The current UV-B/HaCaT in vitro model provides ample opportunities to regulate the production of IL-1α, either by disrupting the signal transduction pathways related to its induction and/or by enhancing apoptosis thereby indirectly removing cells containing excessive levels of the primary cytokine. Except for the activity of phorbol ester-like compounds, HaCaT cells behave similar to normal skin keratinocytes, especially in their response to UV-B exposure and could therefore be used to monitor the modulation of IL-1α content by potential anti-inflammatory and or proapoptotic compounds.

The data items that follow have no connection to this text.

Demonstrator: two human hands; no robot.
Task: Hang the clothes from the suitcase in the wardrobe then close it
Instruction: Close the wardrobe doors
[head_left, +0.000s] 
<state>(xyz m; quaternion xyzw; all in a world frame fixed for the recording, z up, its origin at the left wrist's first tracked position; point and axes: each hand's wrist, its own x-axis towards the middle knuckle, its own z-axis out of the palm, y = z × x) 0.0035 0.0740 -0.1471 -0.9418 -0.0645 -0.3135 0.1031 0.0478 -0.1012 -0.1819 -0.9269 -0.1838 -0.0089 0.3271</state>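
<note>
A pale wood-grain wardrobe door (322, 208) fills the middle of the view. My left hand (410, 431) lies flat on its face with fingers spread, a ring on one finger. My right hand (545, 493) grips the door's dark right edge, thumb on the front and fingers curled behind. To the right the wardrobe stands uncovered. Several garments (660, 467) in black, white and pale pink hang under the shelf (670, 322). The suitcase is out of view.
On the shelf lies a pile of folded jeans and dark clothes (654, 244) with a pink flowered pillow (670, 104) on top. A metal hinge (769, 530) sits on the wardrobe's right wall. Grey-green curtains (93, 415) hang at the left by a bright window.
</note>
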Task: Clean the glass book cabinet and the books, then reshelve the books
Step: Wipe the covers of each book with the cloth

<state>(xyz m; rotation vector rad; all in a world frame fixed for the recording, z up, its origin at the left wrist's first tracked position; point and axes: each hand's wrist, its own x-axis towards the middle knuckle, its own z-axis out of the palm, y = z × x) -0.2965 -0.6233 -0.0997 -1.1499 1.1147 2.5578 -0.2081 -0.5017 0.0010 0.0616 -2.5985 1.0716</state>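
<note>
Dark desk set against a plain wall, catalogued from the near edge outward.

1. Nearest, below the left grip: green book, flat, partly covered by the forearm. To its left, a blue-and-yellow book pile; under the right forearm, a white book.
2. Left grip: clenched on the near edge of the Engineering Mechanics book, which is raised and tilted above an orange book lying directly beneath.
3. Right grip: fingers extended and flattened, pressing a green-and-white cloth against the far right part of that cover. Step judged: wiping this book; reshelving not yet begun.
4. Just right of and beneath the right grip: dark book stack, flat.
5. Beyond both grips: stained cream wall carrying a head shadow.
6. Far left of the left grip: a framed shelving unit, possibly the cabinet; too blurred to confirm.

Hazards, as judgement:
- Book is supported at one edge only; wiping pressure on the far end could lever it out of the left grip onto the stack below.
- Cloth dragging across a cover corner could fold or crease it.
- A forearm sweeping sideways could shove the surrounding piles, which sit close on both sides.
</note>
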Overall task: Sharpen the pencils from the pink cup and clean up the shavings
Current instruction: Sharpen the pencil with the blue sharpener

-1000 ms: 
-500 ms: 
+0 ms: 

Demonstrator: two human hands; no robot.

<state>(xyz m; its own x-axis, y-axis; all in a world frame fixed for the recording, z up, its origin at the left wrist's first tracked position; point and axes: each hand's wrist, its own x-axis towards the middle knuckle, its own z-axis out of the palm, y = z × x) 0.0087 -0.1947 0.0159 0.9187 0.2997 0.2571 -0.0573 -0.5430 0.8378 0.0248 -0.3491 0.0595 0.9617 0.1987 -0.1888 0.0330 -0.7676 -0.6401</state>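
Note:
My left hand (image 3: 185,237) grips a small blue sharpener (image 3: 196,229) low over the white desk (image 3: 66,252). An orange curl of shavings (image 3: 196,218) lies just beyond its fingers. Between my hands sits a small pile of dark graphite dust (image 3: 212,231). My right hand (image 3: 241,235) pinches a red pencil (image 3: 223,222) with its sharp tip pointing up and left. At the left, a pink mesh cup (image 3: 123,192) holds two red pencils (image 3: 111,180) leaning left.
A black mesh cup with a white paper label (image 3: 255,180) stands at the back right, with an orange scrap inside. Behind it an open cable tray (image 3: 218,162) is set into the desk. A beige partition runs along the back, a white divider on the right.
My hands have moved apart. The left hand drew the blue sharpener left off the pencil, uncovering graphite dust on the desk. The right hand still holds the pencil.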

However, subsequent validation utilising different in vivo systems in mouse and human skin should be used to verify their modulating properties prior to developing possible therapeutic products for modulating IL-1α production.

Acknowledgments

The authors are indebted to the South African Rooibos Council and the Cancer Association of South Africa (CANSA) for funding the research.